Novak Djokovic overcame Rafael Nadal in another epic Wimbledon semi-final.
The Serbian former world number one will face Kevin Anderson in Sunday's final after an absorbing 6-4 3-6 7-6 (11/9) 3-6 10-8 victory which took five-and-a-quarter hours.
It was the second longest semi-final in Wimbledon history with the longest, of course, having taken place 24 hours earlier.
The 52nd meeting between these two great rivals was delayed by the six hours and 36 minutes it took Anderson and John Isner to play their match, with Djokovic taking a two-sets-to-one lead before play was suspended just after 11pm on Friday.
Nadal will regret his missed opportunity the night before, when he was in the ascendancy but passed up two set points.
But while Anderson and Isner's titanic tussle was more an exercise in totting up aces, this was a cast-iron classic.
The Centre Court roof remained closed, and the players carried on where they left off, raising the level of tennis seen at the championships so far by several notches.
The opening game alone, on Nadal's serve, was 15 minutes of blistering groundstrokes and stunning winners, the Spaniard fending off two break points amid six deuces to eventually hold.
Yet when Djokovic's serve was placed under scrutiny it promptly caved in, Nadal breaking to 15.
Nadal gifted a break back with a suddenly sloppy service game but when he struck again for 5-3 Djokovic's frustration boiled over and he began hammering the sole of his shoe with his racket.
Djokovic forced three break points but Nadal hauled himself level and clinched the set with an ace - called out but correctly challenged - to take the match into a decider.
South African Anderson, presumably watching somewhere with his feet up, will have no doubt been pleased.
Nadal faced a break point at 4-3 behind but roared away from trouble with a powerful first serve followed by two vicious, whipped forehand winners.

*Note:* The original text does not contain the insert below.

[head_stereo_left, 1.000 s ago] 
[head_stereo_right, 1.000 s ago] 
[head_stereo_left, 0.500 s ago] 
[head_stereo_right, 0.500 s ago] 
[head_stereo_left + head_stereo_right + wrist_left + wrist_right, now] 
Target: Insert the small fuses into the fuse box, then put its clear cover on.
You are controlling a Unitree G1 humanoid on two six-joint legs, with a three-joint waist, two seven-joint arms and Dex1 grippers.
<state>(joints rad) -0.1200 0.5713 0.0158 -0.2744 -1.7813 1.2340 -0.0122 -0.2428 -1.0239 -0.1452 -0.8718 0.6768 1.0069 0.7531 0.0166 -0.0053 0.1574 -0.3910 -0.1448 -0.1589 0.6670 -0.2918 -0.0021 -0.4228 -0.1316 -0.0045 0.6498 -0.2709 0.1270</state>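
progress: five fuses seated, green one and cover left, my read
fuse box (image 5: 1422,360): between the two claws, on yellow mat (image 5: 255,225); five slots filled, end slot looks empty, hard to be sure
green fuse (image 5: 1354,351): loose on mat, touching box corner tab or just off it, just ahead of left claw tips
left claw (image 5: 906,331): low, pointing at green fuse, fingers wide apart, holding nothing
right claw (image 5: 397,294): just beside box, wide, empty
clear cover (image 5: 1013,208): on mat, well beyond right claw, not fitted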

Djokovic was under the cosh in the next but two booming serves saved two break points and suddenly Nadal found himself at 0-30 as he served to stay in the match.

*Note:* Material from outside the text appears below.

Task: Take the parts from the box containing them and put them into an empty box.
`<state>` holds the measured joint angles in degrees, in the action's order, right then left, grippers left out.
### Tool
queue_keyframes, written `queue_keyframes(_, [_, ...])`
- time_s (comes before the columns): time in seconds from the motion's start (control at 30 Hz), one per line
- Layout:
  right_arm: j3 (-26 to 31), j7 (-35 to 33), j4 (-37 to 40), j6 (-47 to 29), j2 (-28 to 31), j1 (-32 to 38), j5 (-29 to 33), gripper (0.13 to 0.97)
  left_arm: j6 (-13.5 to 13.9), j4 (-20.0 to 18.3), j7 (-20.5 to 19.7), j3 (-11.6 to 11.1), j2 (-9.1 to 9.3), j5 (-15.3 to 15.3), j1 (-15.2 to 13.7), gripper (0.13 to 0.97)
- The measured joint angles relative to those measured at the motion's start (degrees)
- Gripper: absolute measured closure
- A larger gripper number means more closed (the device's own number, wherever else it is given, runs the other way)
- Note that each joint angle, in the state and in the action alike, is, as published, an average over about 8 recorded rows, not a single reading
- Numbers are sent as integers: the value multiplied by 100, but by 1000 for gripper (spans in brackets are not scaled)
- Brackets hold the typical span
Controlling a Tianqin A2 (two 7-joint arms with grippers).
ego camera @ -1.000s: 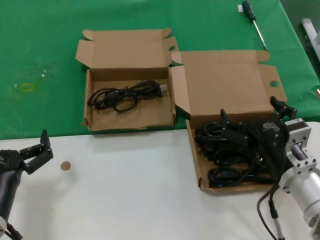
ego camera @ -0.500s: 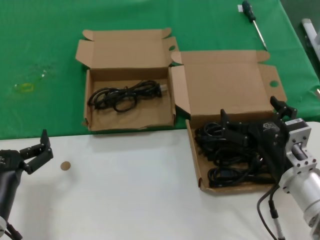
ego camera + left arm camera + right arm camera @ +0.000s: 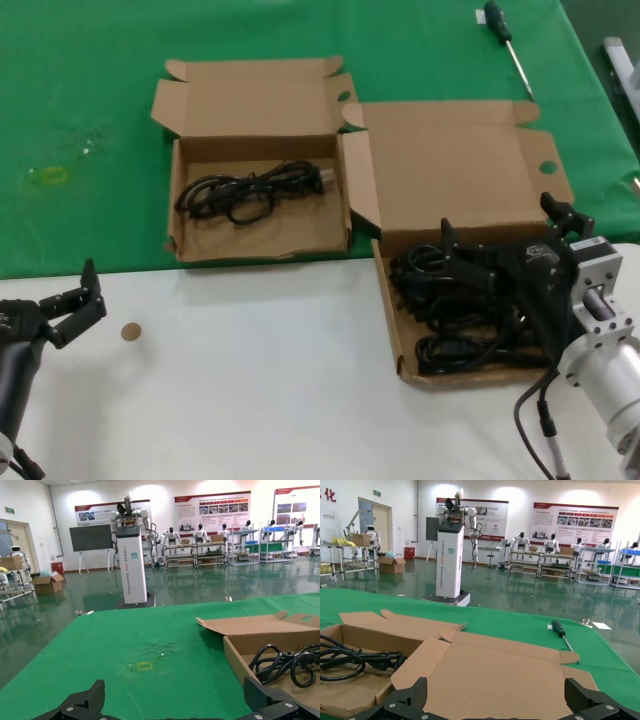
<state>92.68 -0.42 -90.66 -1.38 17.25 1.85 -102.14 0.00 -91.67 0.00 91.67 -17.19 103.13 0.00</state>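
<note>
Several black coiled parts (image 3: 455,305) lie piled in the box containing them (image 3: 392,330), the broad-lidded right-hand one, whose lid (image 3: 505,675) stands open behind. My right gripper (image 3: 498,220) (image 3: 496,692) hovers open just over that pile, nothing between its fingers. The narrower-lidded box (image 3: 190,248) to the left holds one coiled cord (image 3: 250,192) (image 3: 287,661) (image 3: 350,660). My left gripper (image 3: 68,295) (image 3: 175,697) waits open over the white table at the near left, well short of that box.
A screwdriver (image 3: 508,42) (image 3: 562,635) lies on the green cloth (image 3: 80,120) beyond the right box. A small brown disc (image 3: 130,331) rests on the white table (image 3: 260,380) near the left gripper. A yellowish mark (image 3: 144,666) shows on the cloth at the left.
</note>
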Motion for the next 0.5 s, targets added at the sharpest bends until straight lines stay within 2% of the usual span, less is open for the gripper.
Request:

Once again his first serve was his saviour and the match started to enter prime Anderson-Isner territory.
At 7-7 Djokovic double-faulted for 15-40 but again got out of that hole before a simply sensational forehand winner saved another break point.
The atmosphere, in sharp contrast to Friday's slug-fest, was electric. Djokovic converted his game point and urged the crowd to its feet, Nadal converted a smash and raised his arms aloft.
Nadal was flagging, though, and it told in the 18th game of a 91-minute final set. Djokovic raced to 40-0 and when his rival's tired forehand floated long, the 12th seed raised his arms again.